Task to complete:
Your answer must consist of every line from the data below that includes the word "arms".
━━━ Data extracts ━━━
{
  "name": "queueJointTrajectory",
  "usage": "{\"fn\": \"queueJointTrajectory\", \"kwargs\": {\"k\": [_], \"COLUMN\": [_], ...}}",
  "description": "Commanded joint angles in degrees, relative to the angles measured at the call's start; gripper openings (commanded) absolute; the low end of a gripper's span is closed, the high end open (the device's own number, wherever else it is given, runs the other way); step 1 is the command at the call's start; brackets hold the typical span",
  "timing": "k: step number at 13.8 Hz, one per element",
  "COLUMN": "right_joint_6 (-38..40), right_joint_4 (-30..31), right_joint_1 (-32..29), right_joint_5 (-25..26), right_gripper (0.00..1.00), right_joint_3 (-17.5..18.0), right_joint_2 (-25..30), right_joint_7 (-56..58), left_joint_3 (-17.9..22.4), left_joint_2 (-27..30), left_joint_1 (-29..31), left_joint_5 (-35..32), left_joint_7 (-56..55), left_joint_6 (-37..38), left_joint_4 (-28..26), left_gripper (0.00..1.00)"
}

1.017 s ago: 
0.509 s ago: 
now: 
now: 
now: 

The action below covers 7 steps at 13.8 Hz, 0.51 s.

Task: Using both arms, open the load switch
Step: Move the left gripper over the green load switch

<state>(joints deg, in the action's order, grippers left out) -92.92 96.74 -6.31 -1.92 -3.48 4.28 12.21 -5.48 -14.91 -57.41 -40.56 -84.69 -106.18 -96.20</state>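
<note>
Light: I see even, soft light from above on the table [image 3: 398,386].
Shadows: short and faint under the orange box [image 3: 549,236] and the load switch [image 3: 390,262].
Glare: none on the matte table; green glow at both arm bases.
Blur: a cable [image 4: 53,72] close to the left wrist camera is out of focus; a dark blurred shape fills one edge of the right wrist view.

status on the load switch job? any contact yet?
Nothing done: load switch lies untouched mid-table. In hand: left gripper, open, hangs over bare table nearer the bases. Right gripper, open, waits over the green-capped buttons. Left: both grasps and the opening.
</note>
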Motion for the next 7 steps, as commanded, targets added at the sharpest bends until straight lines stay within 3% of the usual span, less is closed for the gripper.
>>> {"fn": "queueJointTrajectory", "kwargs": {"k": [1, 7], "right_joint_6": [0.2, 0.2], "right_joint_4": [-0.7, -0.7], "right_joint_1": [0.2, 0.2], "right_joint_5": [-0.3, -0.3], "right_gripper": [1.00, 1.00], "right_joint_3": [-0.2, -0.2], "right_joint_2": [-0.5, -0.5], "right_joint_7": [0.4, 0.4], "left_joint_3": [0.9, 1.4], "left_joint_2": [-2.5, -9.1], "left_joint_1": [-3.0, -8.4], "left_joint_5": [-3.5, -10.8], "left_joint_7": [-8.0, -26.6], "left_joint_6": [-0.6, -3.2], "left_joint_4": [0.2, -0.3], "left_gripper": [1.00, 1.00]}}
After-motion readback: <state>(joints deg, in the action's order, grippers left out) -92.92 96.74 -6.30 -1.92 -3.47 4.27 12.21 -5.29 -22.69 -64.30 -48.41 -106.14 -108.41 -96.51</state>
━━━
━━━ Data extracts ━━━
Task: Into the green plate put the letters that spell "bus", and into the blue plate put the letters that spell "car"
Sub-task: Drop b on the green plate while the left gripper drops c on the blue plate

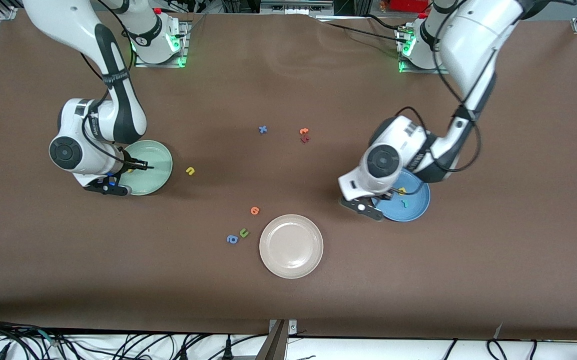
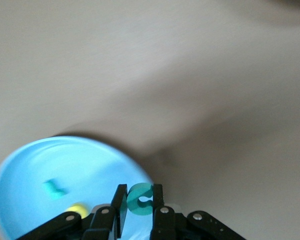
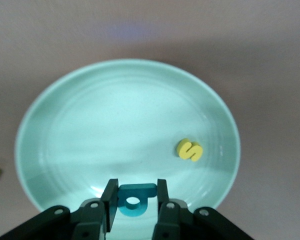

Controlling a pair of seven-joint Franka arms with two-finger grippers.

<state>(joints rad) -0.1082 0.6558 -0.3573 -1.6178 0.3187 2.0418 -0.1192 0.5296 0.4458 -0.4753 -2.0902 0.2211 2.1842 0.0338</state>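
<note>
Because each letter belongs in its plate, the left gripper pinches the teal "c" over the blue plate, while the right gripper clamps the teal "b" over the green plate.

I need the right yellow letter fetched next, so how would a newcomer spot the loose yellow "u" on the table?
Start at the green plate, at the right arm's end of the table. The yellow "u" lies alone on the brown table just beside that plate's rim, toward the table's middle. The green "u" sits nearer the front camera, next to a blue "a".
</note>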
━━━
Response:
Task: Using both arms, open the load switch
Controlling a pair of seven-joint Franka arms with two-finger grippers.

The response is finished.